Obama may now ban spying on foreign leaders, if those leaders are allied. So what does this mean? Will Angela Merkel now have a right to privacy denied to you and me? Is this the only way to get a little privacy in the modern world -- become the leader of a nation? And what about the people Merkel talks to? I guess the new rules would still allow eavesdropping on them. But there are no minimization procedures in place overseas, so when Merkel calls Hans the Gigolo, the NSA can simply say to themselves: "Hey, we aren't spying on Merkel -- we're spying on Hans!"

The Germans now consider the new American embassy in Berlin to be little more than an NSA listening post. They even refer to the top floor as "Das Nest."
But in the past week, the anger has increased. The reason is simple: Germans might not appreciate the means but are as anti-terrorism as any people and could understand the motives. But tapping the cellphones of their chancellor and other political leaders clearly has nothing to do with anti-terror efforts.

Johannes Thimm, a North America expert at the German Institute for International and Security Affairs, a Berlin think tank, said it’s becoming increasingly clear that the NSA is violating a lot of laws around the globe, and for very little – if any – worthwhile gain.

“This spying cannot plausibly be explained as the prevention of terrorist activities,” he said. “The notion that the ends justify the means is a Cold War mindset, and I would argue this mindset didn’t serve the West well even in the Cold War.”
Odd, isn't it, how no-one mentions the obvious: Our intelligence apparat is also in the business of gathering economic and industrial information. That, I think, is one of the great unreported stories here.

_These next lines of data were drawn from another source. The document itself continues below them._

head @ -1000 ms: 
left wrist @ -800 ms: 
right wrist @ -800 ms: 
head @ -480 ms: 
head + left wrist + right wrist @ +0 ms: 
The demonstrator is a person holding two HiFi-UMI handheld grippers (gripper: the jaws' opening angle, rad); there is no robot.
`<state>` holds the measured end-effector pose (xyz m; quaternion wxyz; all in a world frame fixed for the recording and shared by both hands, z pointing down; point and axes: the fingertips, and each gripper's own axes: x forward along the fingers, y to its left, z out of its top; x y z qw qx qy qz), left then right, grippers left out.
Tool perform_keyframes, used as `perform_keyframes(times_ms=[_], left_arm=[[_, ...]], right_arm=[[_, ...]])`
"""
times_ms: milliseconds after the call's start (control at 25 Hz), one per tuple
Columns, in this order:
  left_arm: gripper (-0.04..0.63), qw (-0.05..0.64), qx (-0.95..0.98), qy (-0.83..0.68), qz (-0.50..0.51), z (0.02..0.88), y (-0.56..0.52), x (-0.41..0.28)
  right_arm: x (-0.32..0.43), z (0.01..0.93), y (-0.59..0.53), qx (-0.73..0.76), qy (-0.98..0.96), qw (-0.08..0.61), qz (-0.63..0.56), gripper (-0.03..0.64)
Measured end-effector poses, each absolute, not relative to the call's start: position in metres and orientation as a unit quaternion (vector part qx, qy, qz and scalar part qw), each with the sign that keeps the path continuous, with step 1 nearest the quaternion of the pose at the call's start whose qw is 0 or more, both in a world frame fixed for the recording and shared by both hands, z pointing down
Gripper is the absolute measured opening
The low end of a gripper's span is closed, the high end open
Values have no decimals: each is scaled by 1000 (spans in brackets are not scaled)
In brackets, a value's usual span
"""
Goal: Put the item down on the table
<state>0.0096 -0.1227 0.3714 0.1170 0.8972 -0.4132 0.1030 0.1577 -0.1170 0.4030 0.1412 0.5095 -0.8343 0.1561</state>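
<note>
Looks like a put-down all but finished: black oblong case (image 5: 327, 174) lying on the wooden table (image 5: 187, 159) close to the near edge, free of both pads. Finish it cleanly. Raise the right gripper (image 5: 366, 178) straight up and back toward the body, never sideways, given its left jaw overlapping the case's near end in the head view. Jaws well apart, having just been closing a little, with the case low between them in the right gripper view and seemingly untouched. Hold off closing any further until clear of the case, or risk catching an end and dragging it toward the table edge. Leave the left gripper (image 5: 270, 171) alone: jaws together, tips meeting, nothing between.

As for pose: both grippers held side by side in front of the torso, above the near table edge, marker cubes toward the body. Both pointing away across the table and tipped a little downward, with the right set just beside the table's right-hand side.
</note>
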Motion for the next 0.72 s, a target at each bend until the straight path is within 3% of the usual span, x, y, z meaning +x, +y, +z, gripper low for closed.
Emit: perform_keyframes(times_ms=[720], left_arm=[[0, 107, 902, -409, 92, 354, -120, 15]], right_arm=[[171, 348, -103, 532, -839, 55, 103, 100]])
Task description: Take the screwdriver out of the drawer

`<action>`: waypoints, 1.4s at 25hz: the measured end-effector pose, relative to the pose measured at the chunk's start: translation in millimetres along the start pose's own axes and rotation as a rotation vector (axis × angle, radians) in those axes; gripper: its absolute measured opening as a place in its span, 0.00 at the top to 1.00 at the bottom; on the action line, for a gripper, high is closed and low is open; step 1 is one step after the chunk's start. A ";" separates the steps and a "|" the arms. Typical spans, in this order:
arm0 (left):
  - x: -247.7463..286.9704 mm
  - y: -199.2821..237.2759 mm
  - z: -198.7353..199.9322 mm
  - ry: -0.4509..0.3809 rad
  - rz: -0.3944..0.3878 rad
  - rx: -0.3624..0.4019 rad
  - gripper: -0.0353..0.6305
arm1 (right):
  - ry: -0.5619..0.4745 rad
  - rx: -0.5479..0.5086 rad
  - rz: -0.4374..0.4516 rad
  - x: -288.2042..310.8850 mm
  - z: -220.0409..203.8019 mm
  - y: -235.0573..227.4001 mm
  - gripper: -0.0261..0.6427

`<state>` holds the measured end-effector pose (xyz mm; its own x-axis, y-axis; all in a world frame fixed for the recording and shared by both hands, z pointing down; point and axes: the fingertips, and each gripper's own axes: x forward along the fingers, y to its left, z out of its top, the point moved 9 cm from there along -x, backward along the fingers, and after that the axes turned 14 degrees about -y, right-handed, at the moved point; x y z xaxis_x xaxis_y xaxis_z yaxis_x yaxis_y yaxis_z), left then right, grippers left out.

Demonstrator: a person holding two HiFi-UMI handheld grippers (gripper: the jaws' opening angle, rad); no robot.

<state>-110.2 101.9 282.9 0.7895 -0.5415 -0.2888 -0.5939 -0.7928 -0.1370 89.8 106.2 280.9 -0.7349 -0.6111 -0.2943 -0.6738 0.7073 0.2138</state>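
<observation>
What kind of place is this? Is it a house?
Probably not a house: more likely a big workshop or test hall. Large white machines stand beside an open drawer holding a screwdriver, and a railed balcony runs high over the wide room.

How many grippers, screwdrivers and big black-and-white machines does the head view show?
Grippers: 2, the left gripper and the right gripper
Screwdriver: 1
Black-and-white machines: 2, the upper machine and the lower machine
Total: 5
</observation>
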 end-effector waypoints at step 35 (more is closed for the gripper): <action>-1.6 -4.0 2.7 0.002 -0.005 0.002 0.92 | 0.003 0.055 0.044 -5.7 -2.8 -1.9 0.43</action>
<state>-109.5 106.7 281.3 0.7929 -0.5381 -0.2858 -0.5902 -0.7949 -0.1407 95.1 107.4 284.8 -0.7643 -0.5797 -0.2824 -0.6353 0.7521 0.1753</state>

So let's bottom line it. What's our goal here?

I know many Cannonfire readers are charter members of the "I live to bitch" brigade, and that's fine. Such people need no goals. But the rest of us do.

What do we want to achieve?

There's a lot of movement toward the establishment of some sort of NSA investigation. How can we assure that this will be a real investigation and not a whitewash?

And what kind of reforms do we need?

I'll offer my own suggestions in a later post.

4 comments:

amspirnational said...

If the NSA quit sharing intelligence with Israel, that might be enough to get Feinstein really pissed.

Stephen Morgan said...

Beyond self-serving boasts about saving thousands of people from vague threats of imminent destruction, is there any actual reason to think the NSA should even exist?

Joseph Cannon said...

Well, if the NSA disappeared, my congressional district would become very impoverished.

Anonymous said...

Turn the NSA facilities in Salt Lake City and in Fort Neade into universities.